Your answer consists of the lines in the data that contain "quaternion". Copy each of them.
--- START ---
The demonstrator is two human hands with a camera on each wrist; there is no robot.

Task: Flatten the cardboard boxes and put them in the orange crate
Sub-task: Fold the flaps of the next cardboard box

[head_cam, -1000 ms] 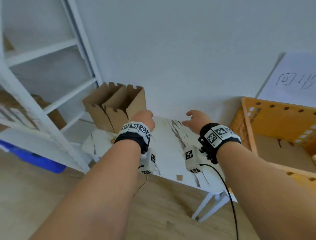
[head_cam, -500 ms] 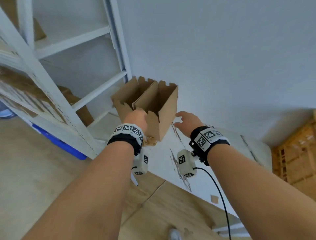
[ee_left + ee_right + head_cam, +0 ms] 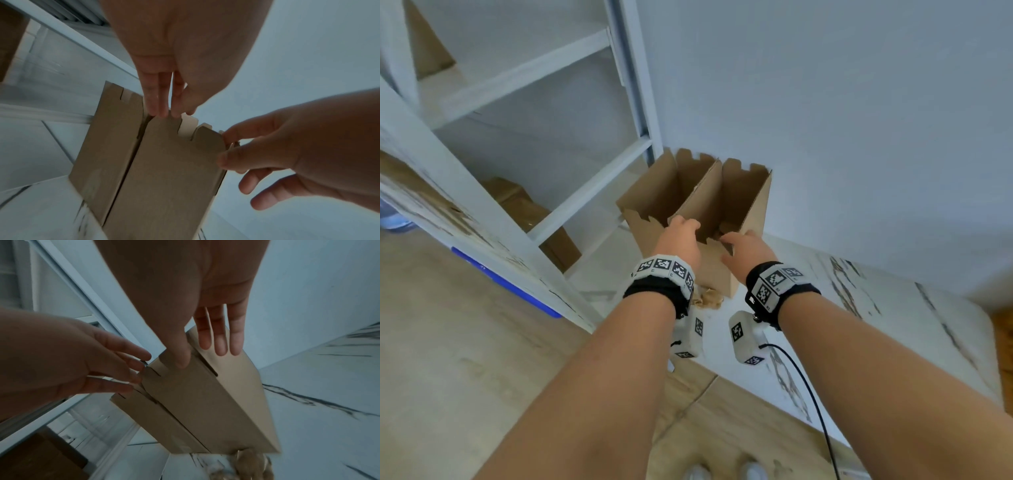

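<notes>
2 open cardboard boxes [image 3: 698,219] stand side by side at the far-left corner of the marbled surface [image 3: 893,308], against the wall. Left hand [image 3: 681,240]: fingers straight, tips touching the near box's notched top edge. Right hand [image 3: 748,251]: spread, thumb on the near face (no pinch seen). Judgement: grip opposite walls, lift 1 box free, then collapse diagonally. Orange crate is out of view.

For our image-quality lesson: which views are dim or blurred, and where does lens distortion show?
Head view: bright, sharp, shelf frame bowed by the wide lens. Left wrist view: dim, left hand shadowed, cardboard box slightly smeared. Right wrist view: dim, right hand dark, lower edge blurred.
</notes>
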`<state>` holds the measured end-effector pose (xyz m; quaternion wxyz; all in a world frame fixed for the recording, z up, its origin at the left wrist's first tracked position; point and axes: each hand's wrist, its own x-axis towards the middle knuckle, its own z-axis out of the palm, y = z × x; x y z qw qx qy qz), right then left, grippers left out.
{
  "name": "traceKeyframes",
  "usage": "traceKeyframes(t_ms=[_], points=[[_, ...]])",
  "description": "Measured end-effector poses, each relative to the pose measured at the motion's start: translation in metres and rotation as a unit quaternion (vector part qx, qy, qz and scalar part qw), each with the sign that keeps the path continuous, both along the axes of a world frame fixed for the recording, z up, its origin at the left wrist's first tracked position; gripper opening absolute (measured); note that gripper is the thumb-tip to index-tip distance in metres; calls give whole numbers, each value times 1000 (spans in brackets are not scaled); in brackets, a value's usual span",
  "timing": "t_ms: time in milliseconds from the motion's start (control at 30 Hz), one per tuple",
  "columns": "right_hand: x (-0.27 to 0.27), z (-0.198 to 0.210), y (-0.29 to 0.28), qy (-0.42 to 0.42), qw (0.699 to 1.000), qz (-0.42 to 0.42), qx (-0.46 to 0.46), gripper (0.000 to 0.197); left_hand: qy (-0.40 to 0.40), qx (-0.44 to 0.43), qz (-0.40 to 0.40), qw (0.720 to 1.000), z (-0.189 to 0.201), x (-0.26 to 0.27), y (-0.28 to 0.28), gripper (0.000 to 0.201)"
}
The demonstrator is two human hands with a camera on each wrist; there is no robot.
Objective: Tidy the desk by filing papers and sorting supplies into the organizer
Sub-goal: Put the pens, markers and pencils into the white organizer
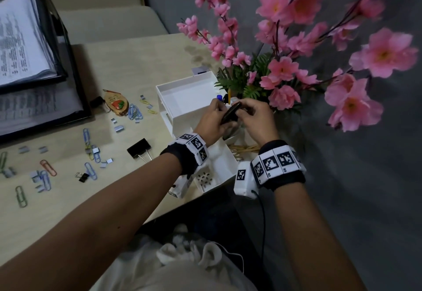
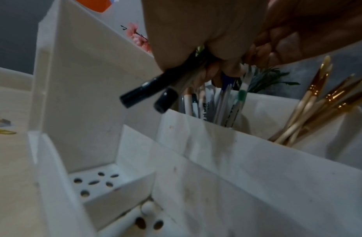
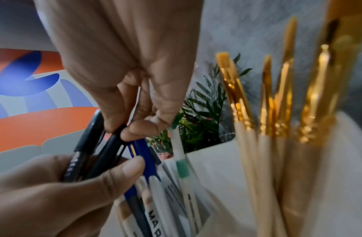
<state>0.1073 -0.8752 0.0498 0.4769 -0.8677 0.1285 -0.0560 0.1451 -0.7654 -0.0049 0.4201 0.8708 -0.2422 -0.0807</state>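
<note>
Both hands clamp the two dark, slim plastic pens [image 3: 88, 154] above the white plastic organizer [image 1: 182, 98]. Keep left hand [image 1: 211, 122] steady; right hand [image 1: 257, 117] guides them, probably tips down, into the pen compartment.

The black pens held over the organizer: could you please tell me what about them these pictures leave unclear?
- Head view: both hands, left hand and right hand, cover most of the black pens; their count is hidden.
- Left wrist view: the palm hides their upper ends.
- Right wrist view: barrel print is too blurred to read.
</note>
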Motion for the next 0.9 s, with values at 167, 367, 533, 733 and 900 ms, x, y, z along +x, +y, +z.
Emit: traceKeyframes(t_ms=[167,367,533,733,900], points=[[2,1,-1,16,999,30,-11,23,-27,-27,-20,999,2,0,3,28],[1,0,-22,11,998,-69,1,25,-81,19,21,996,8,3,14,31],[-4,5,-26,-36,986,-141,-83,19,-23,-25,100,994,28,8,14,35],[-3,1,-2,-19,982,-110,-150,15,9,-147,114,982,32,9,-2,41],[-4,5,13,-19,978,-83,-192,25,18,-99,96,990,14,10,-1,60]])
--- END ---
▸ **Finished task**:
`<state>` holds the measured end-effector pose (xyz m; quaternion wxyz; all in a world frame fixed for the recording, z up, its origin at the left wrist's first tracked position; point and axes: each hand's wrist, its own x-axis towards the middle knuckle, its own z-axis out of the palm, y = z × x; x y z qw qx qy qz), right then left, grippers left out.
  "description": "Measured end-effector poses, each relative to the pose measured at the motion's start: translation in metres and rotation as a unit quaternion (vector part qx, qy, qz and scalar part qw), each with the sign that keeps the path continuous, both along the axes of a world frame fixed for the recording, z up, its origin at the left wrist's first tracked position; gripper opening absolute (measured); note that gripper is the thumb-tip to index-tip distance in metres; calls give whole numbers, each value times 1000 (spans in brackets are not scaled); in brackets, a value's usual span",

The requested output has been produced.